Revisiting politicide: state annihilation in Israel/Palestine

Pages 368-387 | Received 18 Feb 2016, Published online: 06 Oct 2016
 

ABSTRACT

Revisiting politicide: state annihilation in Israel/Palestine. Territory, Politics, Governance. State annihilation is a persistent concern in Israel/Palestine. While the spectre of Israel’s destruction increasingly haunts Israeli public political debates, the actual materialization of Palestinian statehood seems to be permanently suspended, caught in an ever-protracted process of state-building. The current paper claims that to understand the unfolding of the discursive formations, as well as the spatial dimensions of conflict and control in Israel/Palestine, we should explicate the workings of the processes of politicide.

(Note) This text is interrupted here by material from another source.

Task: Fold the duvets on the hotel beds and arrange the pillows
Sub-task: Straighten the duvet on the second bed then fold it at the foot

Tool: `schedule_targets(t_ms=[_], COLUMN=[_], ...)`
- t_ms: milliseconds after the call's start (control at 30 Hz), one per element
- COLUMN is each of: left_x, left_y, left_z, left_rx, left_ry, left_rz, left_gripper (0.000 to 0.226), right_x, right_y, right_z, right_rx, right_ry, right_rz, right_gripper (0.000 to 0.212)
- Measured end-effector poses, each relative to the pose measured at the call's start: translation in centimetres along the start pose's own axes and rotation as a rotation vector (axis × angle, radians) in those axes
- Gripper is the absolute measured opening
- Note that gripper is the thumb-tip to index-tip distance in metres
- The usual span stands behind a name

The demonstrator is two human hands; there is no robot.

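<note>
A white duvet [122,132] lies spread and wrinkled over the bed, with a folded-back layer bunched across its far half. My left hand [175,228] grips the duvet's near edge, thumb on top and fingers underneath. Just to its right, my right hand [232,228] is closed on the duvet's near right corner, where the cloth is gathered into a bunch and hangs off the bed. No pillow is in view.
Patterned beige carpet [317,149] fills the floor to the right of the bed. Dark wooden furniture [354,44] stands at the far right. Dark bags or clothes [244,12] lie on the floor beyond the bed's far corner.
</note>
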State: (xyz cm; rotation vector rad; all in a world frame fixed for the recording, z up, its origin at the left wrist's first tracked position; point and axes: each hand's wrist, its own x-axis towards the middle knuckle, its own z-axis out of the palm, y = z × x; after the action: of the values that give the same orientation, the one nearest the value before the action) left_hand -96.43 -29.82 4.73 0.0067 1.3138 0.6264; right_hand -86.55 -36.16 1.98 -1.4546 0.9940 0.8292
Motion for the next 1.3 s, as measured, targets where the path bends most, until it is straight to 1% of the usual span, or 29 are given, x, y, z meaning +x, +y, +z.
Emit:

Politicide, in this regard, denotes the eradication of the political existence of a group and sabotaging the turning of a community of people into a polity. This analysis suggests that the insistence that the State of Israel is under threat of extinction should be understood as a speech act, a performative reiteration, which allows for the securitization of Israeli rule in the occupied Palestinian territory, a securitization which then serves to rationalize the ongoing concrete politicide of the Palestinians. Elaborating on the concept of politicide, and diverging from defining it solely through the use of brute violence, this examination suggests that what is often overlooked in discussions of politicide are the seemingly more benign means of its implementation, the micro-power mechanisms of spatial control, prohibitions and regulations.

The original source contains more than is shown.